## What you will do
Using the listing below, work out the number of lines in which "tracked" appears; return only that figure.
****************************************
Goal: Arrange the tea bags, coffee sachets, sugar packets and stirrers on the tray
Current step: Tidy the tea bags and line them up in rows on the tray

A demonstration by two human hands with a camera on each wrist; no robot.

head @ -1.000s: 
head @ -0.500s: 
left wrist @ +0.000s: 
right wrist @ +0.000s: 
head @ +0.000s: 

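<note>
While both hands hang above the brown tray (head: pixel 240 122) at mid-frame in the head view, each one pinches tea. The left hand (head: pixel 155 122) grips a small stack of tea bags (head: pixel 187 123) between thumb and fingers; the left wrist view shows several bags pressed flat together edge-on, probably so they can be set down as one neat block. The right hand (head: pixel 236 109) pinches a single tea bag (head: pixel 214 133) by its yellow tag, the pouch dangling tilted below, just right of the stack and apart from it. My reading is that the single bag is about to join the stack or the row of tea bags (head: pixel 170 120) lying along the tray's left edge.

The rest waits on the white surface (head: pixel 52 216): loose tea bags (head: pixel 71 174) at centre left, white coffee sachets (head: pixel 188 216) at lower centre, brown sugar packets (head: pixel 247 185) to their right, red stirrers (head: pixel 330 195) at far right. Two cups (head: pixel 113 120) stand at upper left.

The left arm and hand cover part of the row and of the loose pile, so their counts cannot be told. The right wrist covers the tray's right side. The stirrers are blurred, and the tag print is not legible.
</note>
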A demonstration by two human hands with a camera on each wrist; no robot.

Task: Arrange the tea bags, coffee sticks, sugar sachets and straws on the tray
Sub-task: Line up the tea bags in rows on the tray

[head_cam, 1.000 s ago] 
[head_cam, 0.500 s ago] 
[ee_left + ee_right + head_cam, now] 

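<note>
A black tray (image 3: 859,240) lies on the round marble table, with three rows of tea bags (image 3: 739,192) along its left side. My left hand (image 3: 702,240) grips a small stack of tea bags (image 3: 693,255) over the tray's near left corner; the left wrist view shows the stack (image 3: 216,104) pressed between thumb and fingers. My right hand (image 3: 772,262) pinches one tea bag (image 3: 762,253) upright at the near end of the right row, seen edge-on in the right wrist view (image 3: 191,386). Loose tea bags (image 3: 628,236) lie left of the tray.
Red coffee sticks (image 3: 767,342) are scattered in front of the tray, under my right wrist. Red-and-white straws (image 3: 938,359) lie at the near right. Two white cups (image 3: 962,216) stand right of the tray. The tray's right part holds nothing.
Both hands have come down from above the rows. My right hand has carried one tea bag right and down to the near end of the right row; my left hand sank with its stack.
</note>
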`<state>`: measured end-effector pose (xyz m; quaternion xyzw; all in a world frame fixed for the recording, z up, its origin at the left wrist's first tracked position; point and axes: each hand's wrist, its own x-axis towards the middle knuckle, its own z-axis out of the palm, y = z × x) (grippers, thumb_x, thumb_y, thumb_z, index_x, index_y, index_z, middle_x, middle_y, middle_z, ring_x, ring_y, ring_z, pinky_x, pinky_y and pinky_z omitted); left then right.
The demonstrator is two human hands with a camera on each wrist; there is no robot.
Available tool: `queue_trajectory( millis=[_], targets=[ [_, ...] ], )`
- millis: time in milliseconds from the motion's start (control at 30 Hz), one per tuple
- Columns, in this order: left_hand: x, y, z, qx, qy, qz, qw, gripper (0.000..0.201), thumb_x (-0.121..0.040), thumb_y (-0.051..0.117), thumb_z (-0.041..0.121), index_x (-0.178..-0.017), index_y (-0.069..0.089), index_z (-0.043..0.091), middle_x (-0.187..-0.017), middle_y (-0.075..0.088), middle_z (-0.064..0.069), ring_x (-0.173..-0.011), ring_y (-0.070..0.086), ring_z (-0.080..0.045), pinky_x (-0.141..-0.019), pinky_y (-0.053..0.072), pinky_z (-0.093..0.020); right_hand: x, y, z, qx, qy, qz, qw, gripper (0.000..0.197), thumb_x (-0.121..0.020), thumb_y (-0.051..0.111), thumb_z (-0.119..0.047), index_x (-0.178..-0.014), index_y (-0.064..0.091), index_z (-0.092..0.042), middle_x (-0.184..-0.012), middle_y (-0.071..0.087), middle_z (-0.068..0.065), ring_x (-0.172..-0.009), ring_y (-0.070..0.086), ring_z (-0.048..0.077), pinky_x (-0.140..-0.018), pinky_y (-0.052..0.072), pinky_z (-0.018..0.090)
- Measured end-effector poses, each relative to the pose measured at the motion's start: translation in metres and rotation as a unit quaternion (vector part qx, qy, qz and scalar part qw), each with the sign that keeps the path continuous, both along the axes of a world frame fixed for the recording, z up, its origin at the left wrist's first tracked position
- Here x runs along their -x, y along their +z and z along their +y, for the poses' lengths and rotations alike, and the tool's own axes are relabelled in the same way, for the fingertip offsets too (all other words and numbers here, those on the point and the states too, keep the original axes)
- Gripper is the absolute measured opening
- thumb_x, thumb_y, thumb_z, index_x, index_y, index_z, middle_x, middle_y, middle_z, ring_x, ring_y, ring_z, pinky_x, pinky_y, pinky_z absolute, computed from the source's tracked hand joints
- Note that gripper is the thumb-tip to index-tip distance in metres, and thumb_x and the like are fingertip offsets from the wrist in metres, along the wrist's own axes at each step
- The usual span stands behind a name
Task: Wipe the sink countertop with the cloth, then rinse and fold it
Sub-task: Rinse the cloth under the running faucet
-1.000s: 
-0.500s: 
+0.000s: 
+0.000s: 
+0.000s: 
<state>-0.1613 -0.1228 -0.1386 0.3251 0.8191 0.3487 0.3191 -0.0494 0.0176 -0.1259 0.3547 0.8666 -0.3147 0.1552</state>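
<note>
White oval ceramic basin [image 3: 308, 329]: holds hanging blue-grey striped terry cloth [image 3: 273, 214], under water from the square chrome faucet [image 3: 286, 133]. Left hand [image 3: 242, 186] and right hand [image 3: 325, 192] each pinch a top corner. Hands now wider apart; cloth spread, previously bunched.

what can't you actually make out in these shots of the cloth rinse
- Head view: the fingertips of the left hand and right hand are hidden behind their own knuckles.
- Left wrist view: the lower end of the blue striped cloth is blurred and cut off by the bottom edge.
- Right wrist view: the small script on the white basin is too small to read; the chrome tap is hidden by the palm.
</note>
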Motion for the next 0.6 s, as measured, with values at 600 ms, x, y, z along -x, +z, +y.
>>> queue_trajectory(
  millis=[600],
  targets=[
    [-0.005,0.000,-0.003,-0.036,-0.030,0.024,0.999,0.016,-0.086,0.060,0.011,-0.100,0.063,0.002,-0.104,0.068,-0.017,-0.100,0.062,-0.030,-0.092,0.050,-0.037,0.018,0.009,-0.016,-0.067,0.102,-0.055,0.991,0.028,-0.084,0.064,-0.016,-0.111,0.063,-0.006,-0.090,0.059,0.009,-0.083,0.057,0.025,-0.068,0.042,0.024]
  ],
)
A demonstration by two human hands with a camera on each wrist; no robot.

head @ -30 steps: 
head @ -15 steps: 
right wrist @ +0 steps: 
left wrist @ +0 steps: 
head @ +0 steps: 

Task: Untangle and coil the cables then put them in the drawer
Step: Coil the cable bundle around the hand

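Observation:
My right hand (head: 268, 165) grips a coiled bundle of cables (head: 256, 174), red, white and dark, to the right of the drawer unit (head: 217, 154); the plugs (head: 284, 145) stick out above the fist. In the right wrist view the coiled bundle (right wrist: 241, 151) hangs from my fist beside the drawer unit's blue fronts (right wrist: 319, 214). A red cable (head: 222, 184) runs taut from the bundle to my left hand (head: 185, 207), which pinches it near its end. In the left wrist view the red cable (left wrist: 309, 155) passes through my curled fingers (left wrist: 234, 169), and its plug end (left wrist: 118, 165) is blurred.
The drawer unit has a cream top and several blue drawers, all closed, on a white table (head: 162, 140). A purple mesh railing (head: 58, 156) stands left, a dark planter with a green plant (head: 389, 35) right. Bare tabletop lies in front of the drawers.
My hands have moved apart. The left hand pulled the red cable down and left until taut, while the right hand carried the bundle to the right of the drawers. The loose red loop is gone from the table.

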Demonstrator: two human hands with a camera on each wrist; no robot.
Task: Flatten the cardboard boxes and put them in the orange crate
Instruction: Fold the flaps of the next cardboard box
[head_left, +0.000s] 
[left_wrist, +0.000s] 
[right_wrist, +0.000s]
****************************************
## Completed exercise
3